Li Li is a fictional character in Water Margin, one of the Four Great Classical Novels in Chinese literature. Nicknamed "Life Taking Judge", he ranks 96th among the 108 Stars of Destiny and 60th among the 72 Earthly Fiends.

Background
The novel depicts Li Li as having a reddish beard and fiery round eyes like those of a tiger. Born in Luzhou (蘆州; present-day Hefei, Anhui), he moves to Jieyang Ridge (揭陽嶺; believed to be in present-day Jiujiang, Jiangxi), where he robs customers after knocking them unconscious with spiked drinks and then butchers them to make filling in baozi with their flesh. He is a close friend of Li Jun, who smuggles salt on Xunyang River, which flows below Jieyang Ridge.

Joining Liangshan
When Song Jiang is on the way to his exile in Jiangzhou (江州; present-day Jiujiang, Jiangxi), a reduced sentence for killing his mistress Yan Poxi, he and his two escorts pass by Jieyang Ridge and come to eat in Li Li's inn. The three are knocked out. Li Li is waiting for his assistants to come to help cut them up when Li Jun and his sidekicks Tong Wei and Tong Meng come to his inn for some refreshment. Li Jun checks the official documents on the escorts and is shocked to learn that the exile is Song Jiang, the chivalrous hero he greatly admires. In fact, Li Jun has been waiting for days in hopes of meeting Song at the river bank. Li Li quickly revives the three and apologises to Song. The four treat Song Jiang as an honoured guest until he leaves for Jiangzhou.

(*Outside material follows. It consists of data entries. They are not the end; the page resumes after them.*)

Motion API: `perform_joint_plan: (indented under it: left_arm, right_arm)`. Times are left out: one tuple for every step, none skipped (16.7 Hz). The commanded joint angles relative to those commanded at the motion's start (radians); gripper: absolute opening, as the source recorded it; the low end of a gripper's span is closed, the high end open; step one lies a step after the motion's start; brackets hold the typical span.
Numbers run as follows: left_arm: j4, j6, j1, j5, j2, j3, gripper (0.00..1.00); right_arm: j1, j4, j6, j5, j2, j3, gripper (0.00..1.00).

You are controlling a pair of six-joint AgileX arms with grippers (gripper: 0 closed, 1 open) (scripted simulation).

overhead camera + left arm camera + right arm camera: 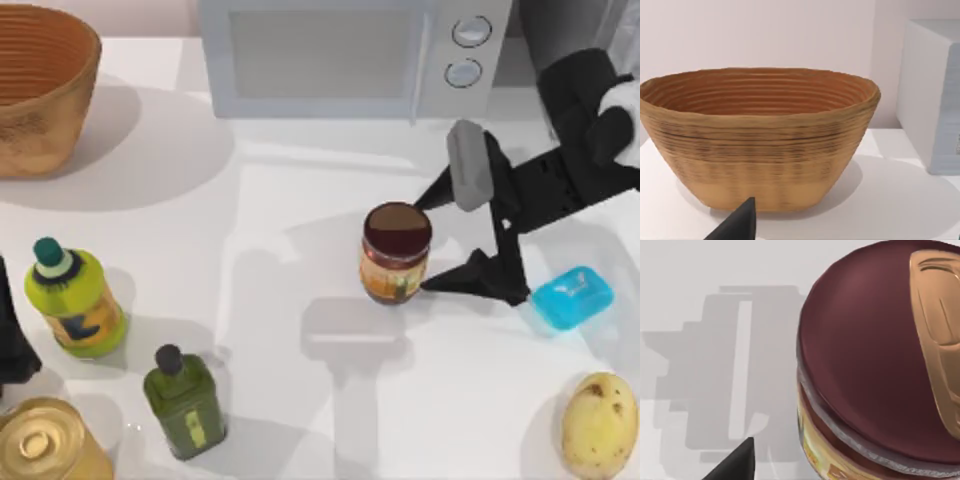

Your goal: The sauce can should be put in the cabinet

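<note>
Can (875,370): closest to the right wrist camera, its maroon lid with a tan patch looms large; in the top view (396,253) it stands upright on the tabletop (300,200), in front of the microwave and a little toward its knob side.
Right hand (437,237): released, fingers spread wide just beside the can on its right; one dark fingertip (432,194) lies beyond the can's far side, the other (445,281) near its front side. Whether either tip touches the can I cannot tell.
Right arm (580,150): reaches in from the tabletop's right edge, near the microwave's right corner.
Left arm (12,340): parked at the left edge, well left of the can. Its wrist camera looks at the basket, with one dark fingertip (737,225) low in that view; whether the left hand is released or clenched I cannot tell.
Microwave (350,55): light grey, two round knobs, at the back, behind the can.
Cabinet (600,30): a dark grey part at the far right corner, right of the microwave.
Basket (40,90): woven, far left of the microwave.
Yellow-green bottle (75,300): well left of the can.
Dark green bottle (183,402): left of and in front of the can.
Gold can (45,445): front left corner, beside the dark green bottle.
Blue soap (572,297): right of the can, past the right hand.
Potato (598,425): front right, in front of the soap.
</note>
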Motion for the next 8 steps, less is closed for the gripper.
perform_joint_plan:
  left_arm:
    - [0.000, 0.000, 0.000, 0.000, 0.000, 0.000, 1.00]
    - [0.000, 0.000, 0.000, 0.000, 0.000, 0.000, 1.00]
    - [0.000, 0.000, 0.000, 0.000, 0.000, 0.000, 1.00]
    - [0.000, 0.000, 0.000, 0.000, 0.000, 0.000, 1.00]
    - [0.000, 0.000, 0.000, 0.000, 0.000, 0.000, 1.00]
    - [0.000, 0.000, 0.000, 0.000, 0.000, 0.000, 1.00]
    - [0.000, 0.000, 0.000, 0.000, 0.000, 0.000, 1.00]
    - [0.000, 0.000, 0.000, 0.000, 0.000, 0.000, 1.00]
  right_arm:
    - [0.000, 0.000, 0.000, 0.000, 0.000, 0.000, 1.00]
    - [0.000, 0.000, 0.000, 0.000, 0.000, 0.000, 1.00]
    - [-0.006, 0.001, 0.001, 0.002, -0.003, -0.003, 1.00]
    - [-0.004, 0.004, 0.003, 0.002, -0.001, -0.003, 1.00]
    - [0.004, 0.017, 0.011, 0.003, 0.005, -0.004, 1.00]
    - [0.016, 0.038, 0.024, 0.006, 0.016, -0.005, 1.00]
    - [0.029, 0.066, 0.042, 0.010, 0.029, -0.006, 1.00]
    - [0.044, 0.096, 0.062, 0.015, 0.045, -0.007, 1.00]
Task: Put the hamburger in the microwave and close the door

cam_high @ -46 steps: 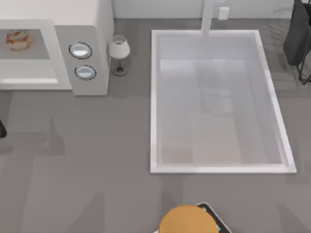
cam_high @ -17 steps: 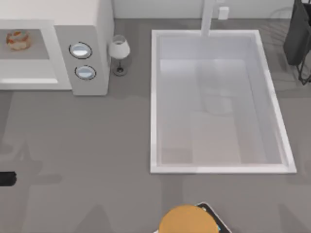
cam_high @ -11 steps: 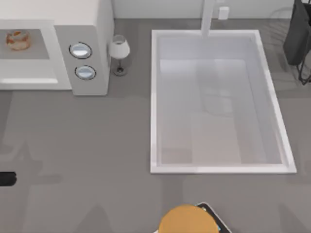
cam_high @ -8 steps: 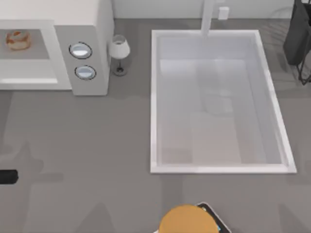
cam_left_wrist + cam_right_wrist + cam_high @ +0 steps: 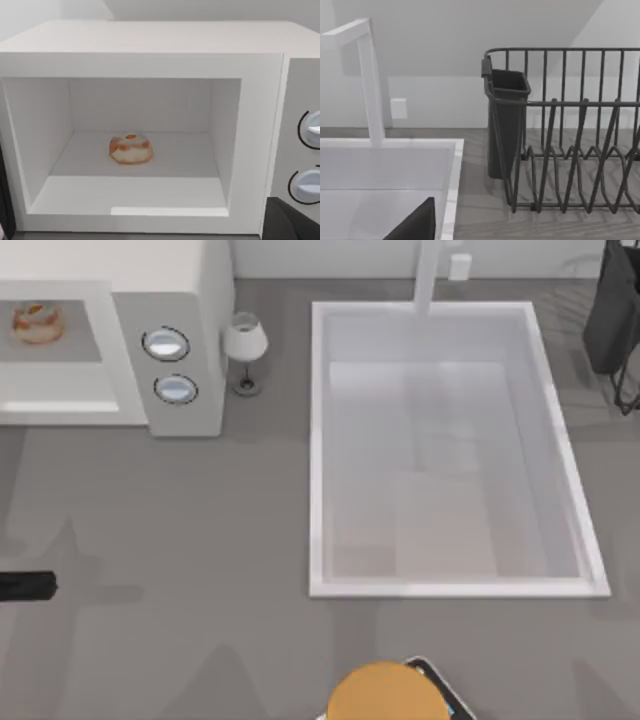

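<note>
1. White walls of the microwave [image 5: 150, 60] frame the left wrist view, and the hamburger [image 5: 130, 149] sits on the cavity floor, roughly central and set back from the front lip. I judge that placement sensible: it is well clear of the opening, so a closing panel should not catch it.

2. From the top view, the hamburger [image 5: 37, 322] lies inside the microwave [image 5: 170, 300] at the bench's [image 5: 200, 540] far left corner, with the two dials [image 5: 166, 343] facing the middle of the bench.

3. My left arm [image 5: 28, 586] appears as a dark stub at the top view's left edge, in front of the microwave and well apart from it. Its camera looks squarely into the cavity. I cannot tell whether its jaws are spread or pressed together (they carry nothing that I can see).

4. I cannot make out the door here, so I cannot say how far it is swung. The cavity is plainly open, so closing is the step left.

5. My right arm is parked, looking toward the dark dish rack [image 5: 570, 130], the sink [image 5: 450, 450] and its white faucet [image 5: 370, 80]. Its jaws I cannot tell either.

6. A wine glass [image 5: 244, 350] stands just beside the microwave, and a golden-brown dome [image 5: 385, 692] sits at the near edge; neither concerns this step.
</note>
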You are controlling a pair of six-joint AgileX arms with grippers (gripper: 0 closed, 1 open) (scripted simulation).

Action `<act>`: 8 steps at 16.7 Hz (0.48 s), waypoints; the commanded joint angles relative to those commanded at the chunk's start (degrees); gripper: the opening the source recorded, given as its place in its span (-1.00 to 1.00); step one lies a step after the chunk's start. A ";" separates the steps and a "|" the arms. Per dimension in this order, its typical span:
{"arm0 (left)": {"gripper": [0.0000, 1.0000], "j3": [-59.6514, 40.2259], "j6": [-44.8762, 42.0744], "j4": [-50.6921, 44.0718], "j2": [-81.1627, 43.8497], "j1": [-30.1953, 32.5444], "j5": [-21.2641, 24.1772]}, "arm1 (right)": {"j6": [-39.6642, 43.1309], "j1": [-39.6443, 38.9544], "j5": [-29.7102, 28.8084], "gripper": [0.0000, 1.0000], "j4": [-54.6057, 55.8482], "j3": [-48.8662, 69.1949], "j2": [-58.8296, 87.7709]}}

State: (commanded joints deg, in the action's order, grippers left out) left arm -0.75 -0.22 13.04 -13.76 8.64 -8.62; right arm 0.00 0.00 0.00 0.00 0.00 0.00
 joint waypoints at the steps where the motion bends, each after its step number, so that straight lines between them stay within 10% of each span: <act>1: -1.00 -0.01 0.00 0.05 -0.05 0.05 -0.05 | 0.00 0.00 0.00 1.00 0.00 0.00 0.00; 8: -1.00 0.30 0.11 -3.01 3.25 5.42 -5.49 | 0.00 0.00 0.00 1.00 0.00 0.00 0.00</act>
State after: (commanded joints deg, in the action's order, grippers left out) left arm -0.45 -0.11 10.03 -10.51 14.07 -14.11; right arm 0.00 0.00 0.00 0.00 0.00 0.00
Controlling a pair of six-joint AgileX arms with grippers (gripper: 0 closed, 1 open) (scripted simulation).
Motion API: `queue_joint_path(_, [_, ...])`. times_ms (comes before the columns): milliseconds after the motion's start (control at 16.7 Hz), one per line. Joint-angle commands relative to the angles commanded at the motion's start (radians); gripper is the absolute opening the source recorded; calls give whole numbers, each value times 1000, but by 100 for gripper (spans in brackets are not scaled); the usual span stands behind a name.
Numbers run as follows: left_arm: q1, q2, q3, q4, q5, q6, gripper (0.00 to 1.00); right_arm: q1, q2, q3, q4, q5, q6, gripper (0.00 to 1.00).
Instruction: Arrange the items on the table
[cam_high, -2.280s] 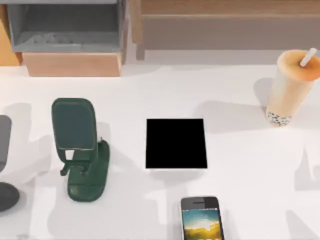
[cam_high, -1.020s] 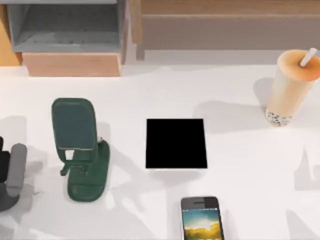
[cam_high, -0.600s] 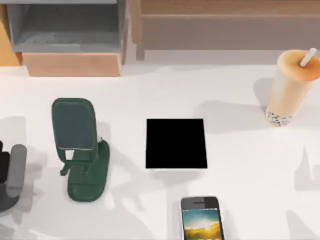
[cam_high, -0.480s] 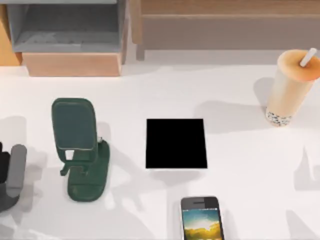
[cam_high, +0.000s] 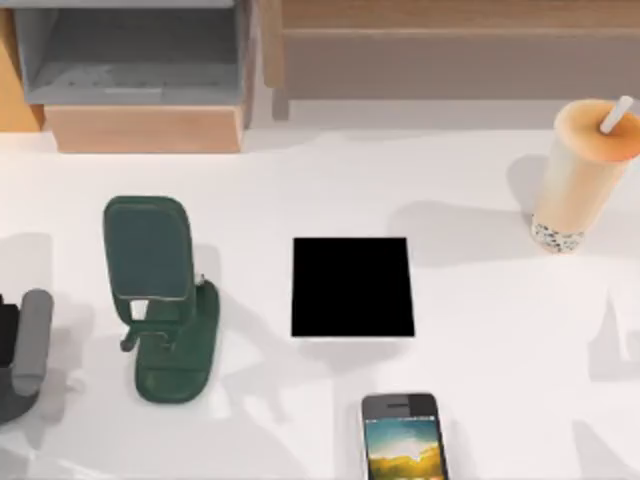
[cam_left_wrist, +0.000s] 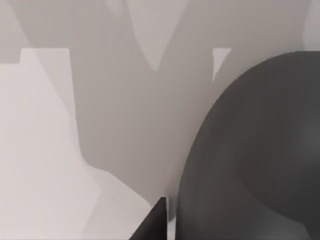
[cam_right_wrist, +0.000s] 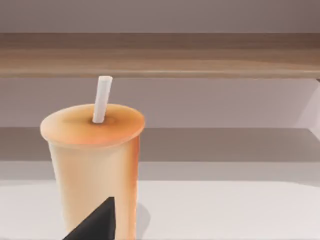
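A dark green phone stand (cam_high: 163, 300) sits left of centre on the white table (cam_high: 480, 320), just right of the left gripper (cam_high: 20, 355) at the table's left edge. A black square pad (cam_high: 352, 287) lies mid-table, and a wooden shelf unit (cam_high: 140, 75) runs along the back.

The phone (cam_high: 404, 438) lies at the near edge, just below the pad, with a silver rim and a colourful screen. The cup (cam_high: 583, 175) stands upright at the far right — orange-beige, with a white straw.

From above, the left gripper shows a grey finger (cam_high: 32, 340) beside a dark rounded shape at the edge. The left wrist view brings up the mouse (cam_left_wrist: 255, 155) as a dark grey dome close against the camera, with one dark fingertip (cam_left_wrist: 152, 225) just beside it; whether the fingers are spread or pinching it I cannot tell.

The right wrist view faces the cup (cam_right_wrist: 95, 165) head-on, the shelf (cam_right_wrist: 160, 55) behind it, and a single dark fingertip (cam_right_wrist: 97, 222) in front — its pincer's state is unclear too.
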Motion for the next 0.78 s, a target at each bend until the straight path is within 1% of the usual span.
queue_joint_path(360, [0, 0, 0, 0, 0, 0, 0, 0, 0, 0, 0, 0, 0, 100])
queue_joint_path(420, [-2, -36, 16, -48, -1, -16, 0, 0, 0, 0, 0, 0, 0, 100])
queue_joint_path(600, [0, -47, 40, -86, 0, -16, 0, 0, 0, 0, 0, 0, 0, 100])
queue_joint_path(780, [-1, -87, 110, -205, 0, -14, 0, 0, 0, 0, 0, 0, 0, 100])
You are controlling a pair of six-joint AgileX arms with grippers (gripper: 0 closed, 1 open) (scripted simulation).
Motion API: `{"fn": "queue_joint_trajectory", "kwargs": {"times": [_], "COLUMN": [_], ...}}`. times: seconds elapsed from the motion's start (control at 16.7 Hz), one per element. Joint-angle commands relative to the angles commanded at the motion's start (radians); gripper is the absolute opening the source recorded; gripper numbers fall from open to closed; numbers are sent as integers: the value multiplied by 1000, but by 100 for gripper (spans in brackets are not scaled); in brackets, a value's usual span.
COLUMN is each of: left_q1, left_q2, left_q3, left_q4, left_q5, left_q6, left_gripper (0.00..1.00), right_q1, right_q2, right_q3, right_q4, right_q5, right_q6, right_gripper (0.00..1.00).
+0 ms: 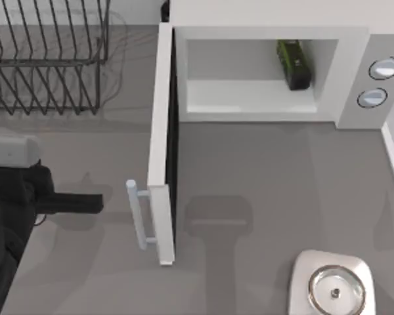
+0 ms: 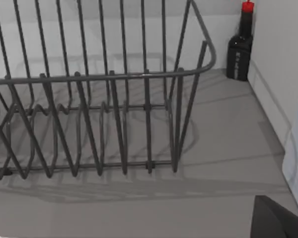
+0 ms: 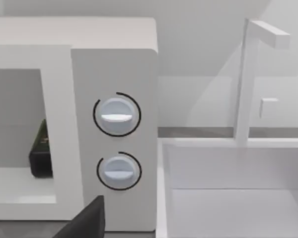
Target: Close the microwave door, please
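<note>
The white microwave (image 1: pixel 354 72) stands at the back of the table, its cavity facing forward and its two round knobs (image 3: pixel 116 115) on the grey side panel. The microwave door (image 1: pixel 163 131) is swung wide open and sticks out toward the table's front, dark inner face to the right. Its pale bar handle (image 1: pixel 139 216) is on the left side near the free end. A green and black object (image 1: pixel 294 63) stands inside the cavity. My left gripper (image 1: pixel 92 202) reaches in from the left, level with the handle and a short gap from it. A dark piece of my right gripper (image 3: pixel 84 223) shows below the knobs.
A black wire dish rack (image 1: pixel 46 59) fills the back left corner, close ahead of the left wrist camera (image 2: pixel 89 99). Behind it stands a black bottle with a red cap (image 2: pixel 241 47). A silver round-topped device (image 1: pixel 331 285) sits front right. A white sink (image 3: pixel 238 188) with a faucet (image 3: pixel 248 79) adjoins the microwave's right side.
</note>
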Motion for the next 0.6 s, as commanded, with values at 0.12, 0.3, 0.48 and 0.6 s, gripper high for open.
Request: {"fn": "queue_joint_trajectory", "kwargs": {"times": [0.12, 0.3, 0.48, 0.6], "left_q1": [14, 48, 87, 107], "left_q2": [96, 230, 329, 370], "left_q3": [109, 269, 397, 452], "left_q4": [-161, -402, -581, -648], "left_q5": [44, 122, 196, 232], "left_q6": [-64, -159, -237, -270], "left_gripper": [0, 0, 0, 0], "right_q1": [0, 0, 0, 0], "right_q2": [0, 0, 0, 0], "right_q3": [0, 0, 0, 0], "right_q4": [0, 0, 0, 0], "right_q5": [0, 0, 0, 0], "right_q6": [0, 0, 0, 0], "right_gripper": [100, 100, 100, 100]}}
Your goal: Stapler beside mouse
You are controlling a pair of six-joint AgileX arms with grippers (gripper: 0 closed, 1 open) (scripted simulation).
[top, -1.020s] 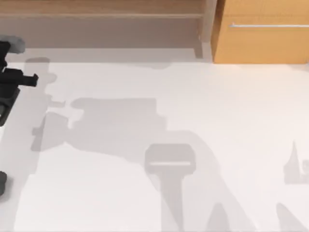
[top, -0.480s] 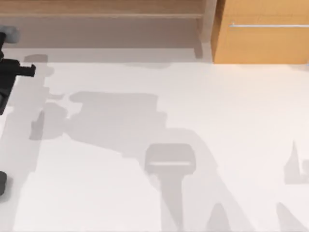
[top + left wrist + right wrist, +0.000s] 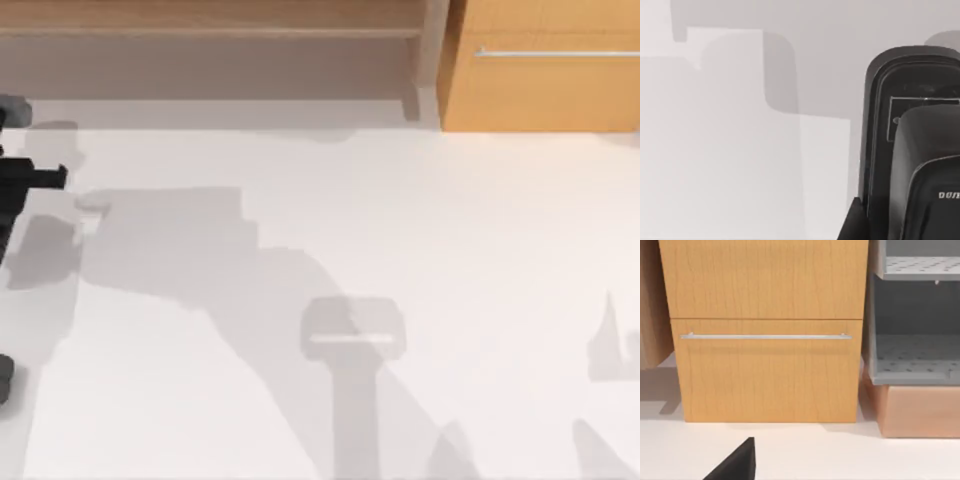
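Big arm shadow on the white surface had slid left and shrunk over the last second; the left arm at the frame's left edge had drifted up and outward. Reads as a retreat or reposition, no placement yet. Wooden drawer cabinet sat upper right. Left wrist view showed a black stapler, apparently under the left tool; finger state: cannot tell. Mouse location unknown.

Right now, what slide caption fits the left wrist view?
Left wrist camera looks down on a black stapler resting on the white table.
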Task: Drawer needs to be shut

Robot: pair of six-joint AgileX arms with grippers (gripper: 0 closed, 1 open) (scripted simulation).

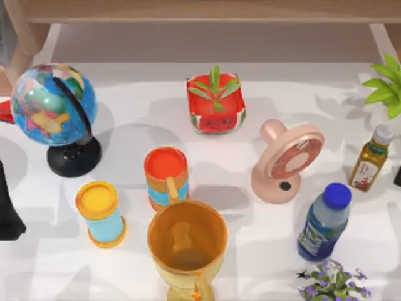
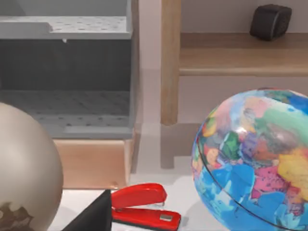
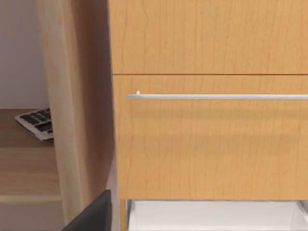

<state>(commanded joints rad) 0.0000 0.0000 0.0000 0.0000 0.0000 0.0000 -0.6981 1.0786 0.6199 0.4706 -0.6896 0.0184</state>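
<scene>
Drawer (image 2: 65, 72) standing open: grey tray drawn out from the wooden frame, pale wooden front panel (image 2: 86, 163) facing the table, just beyond the red stapler (image 2: 144, 207) and beside the globe (image 1: 53, 106) at the table's left rear. Left gripper (image 2: 94, 217) seen as a dark wedge low before that panel; claw state: cannot tell. Right gripper (image 3: 94, 214) facing a separate wooden front with a bar handle (image 3: 216, 96), apparently flush; claw state likewise: cannot tell. Step in hand, as judged: approach with the left arm. To do it well: pass over the stapler and clear of the globe, meet the front panel squarely near its middle, then push straight along the slide, without sideways load, until flush with the frame. Risks, as judged: clipping the globe; skewing the tray by an off-centre push.
</scene>
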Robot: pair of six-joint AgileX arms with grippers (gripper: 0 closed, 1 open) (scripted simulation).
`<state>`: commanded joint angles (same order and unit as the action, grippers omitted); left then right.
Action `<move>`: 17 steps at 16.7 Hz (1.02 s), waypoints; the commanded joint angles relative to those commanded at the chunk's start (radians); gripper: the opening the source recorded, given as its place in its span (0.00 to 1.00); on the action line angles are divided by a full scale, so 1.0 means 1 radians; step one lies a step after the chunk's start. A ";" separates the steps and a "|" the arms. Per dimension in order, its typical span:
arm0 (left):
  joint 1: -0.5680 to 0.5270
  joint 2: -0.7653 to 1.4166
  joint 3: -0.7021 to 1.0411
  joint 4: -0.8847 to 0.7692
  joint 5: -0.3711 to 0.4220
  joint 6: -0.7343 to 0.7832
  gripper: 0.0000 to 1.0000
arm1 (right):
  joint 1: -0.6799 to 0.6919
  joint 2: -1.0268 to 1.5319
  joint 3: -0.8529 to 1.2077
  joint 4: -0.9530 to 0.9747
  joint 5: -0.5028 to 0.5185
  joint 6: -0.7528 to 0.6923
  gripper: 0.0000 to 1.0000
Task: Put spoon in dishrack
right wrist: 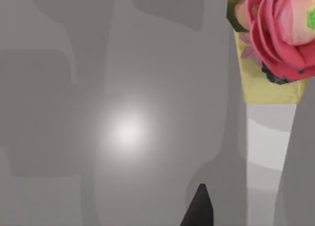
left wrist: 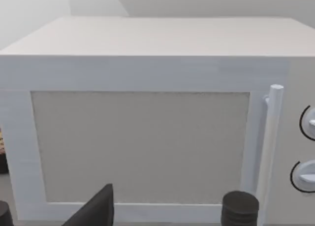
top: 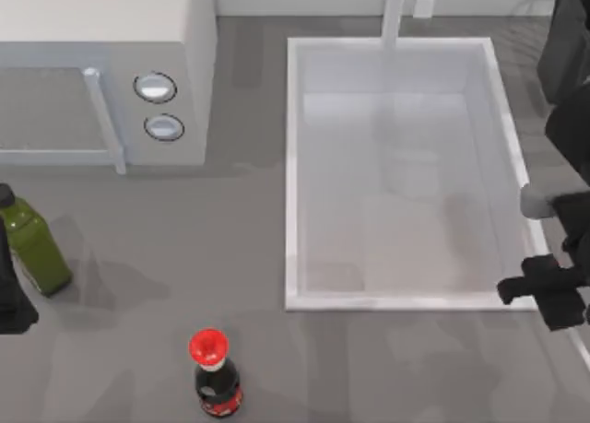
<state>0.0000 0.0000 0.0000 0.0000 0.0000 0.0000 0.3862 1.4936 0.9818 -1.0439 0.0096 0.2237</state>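
The spoon [right wrist: 268, 83] lies on the grey counter in the right wrist view, with a round red head, a yellowish neck and a white handle. It sits a little beyond my right gripper and nothing touches it. In the top view my right gripper [top: 544, 289] hovers at the sink's near right corner. The dishrack [top: 564, 45] is a dark shape with faint wire bars at the top right, beside the sink and cut off by the edge. My left gripper [top: 11, 303] is parked at the far left edge, facing the microwave.
A large white sink basin [top: 293, 165] fills the middle right. A white microwave [top: 101, 36] stands at the back left. A green bottle [top: 35, 248] is beside my left arm, and a red-capped dark bottle [top: 217, 377] stands near the front edge.
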 joint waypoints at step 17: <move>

In Jiangzhou Song Jiang is arrested and sentenced to death for being the author of a  seditious poem found on a wall in a restaurant. The outlaws from Liangshan Marsh rush to Jiangzhou and save him just when he is going to be beheaded. But they are stranded at a river bank. In the meantime, friends that Song Jiang has made in the Jieyang region, led by Li Jun and including Li Li, are sailing to Jiangzhou to rescue Song. They come upon the group and ferry them to safety. Together they head to Liangshan, where Li Li becomes one of the chieftains.

Campaigns and death
Li Li is put in charge of an inn that acts as a lookout for Liangshan after the 108 Stars of Destiny came together in what is called the Grand Assembly. He participates in the campaigns against the Liao invaders and rebel forces in Song territory following amnesty from Emperor Huizong for Liangshan.

In the battle of Qingxi County (清溪縣; present-day Chun'an County, Zhejiang) in the campaign against Fang La, Li Li is severely injured and dies soon from the wounds.